Женщина за ширмой орет и ругается — попеременно «курва» и «Господи», неловко, неприятно слушать, но Ида смелеет, и когда приходит очередная схватка, функция резко подскакивает вверх. Ида кричит, и этот страшный вопль развязывает все торока, все шнурки мира: уже ничего не поделаешь, ничего не воротишь, она приговорена и заточена, тело тянет ее за собой, оба падают. Все, что было прежде — притворство, чудаковатая игра, постукивание котурнами, бла-бла. Теперь правда выплыла наружу — это смерть, ибо только смертью можно назвать то, что не оставляет выбора, чему нельзя сказать «нет». Полностью обнажается скелет мира, состоящий из больших и маленьких смертей, видна структура мельчайших мгновений: бессильные временные глыбы, что летят вслепую и сметают все на своем пути. Смертоносная лавина, день за днем калечащая все живое. Это видение мелькает перед Идой какие-то доли секунды: смерть вездесуща и всемогуща, она из милости содержит жизнь, словно падкий на острые впечатления меценат-импотент, подглядывает и жадно впитывает каждую рассматриваемую минуту. Ида умирает под пытками и не может понять, кто эти вдруг засуетившиеся вокруг нее медсестры и молодой врач — палачи или соратники. Теперь, когда подходит большая, будто океанская волна, схватка, вся троица вдруг кидается на ее живот — явно желая доконать; Ида вырывается и ухитряется лягнуть врача с такой силой, что тот отлетает к стене и хватается за занавеску, но акушерки сильнее, они держатся за ее пузо, словно игроки в регби за мяч, наваливаются на него всей тяжестью. И добиваются своего. Боль становится невыносимой, это боль разрыва и распада, пожирания по кусочку, перст Божий расплющивает ее, как клопа. Боль взрывается сигнальной ракетой и медленно гаснет. Яркая лампа освещает промежность — оттуда появляется ребенок.
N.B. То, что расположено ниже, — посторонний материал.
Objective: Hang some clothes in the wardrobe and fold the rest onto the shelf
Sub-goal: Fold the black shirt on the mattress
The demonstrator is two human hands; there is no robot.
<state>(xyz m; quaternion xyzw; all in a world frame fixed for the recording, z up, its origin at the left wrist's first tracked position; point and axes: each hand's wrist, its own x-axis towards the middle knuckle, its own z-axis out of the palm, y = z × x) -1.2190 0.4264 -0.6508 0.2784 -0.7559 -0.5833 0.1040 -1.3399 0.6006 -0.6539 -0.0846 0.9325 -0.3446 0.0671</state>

Они извлекают Майю и поднимают, чтобы показать матери. Ида видит ее сморщенное красное лицо и прижатые к тельцу ручки, ее наготу, даже больше, чем наготу, будто она совсем без кожи, человечья крупинка. Майю суют Иде под нос, велят прикоснуться. Она не смеет, медлит. Потом неуверенно трогает миниатюрную ступню, пятку. Тогда ребенка кладут ей на живот, на грудь, Ида ощущает на себе крошечную скользкую тяжесть, боится, что девочка сползет с нее, упадет, и притрагивается ладонью к этому маленькому телу. Какое счастье, что боль отступила. Младенца забирают и мать оставляют в покое. Ида лежит, словно пустая бибабо, оболочка, из которой вытряхнули содержимое, калитка на петлях, через которую только что прошел тот, кто теперь явился в притворном, смешном и умилительном облике новорожденного. Но в сущности это чужой человек. На Иду накатывает волна сострадания. Ей кажется, что она родила сестру, а не дочку. Не существует матерей и дочерей, отцов и сыновей, родителей и детей — лишь сестры и братья. Она пытается поделиться своим открытием со второй женщиной, вскоре после нее родившей брата и лежащей теперь рядом в опустевшей палате. Но та не понимает. Приподнимается и нажимает кнопку звонка. В следующее мгновение сестра сделает Иде укол, чтобы сохранить эту информацию в стерильной больничной тайне.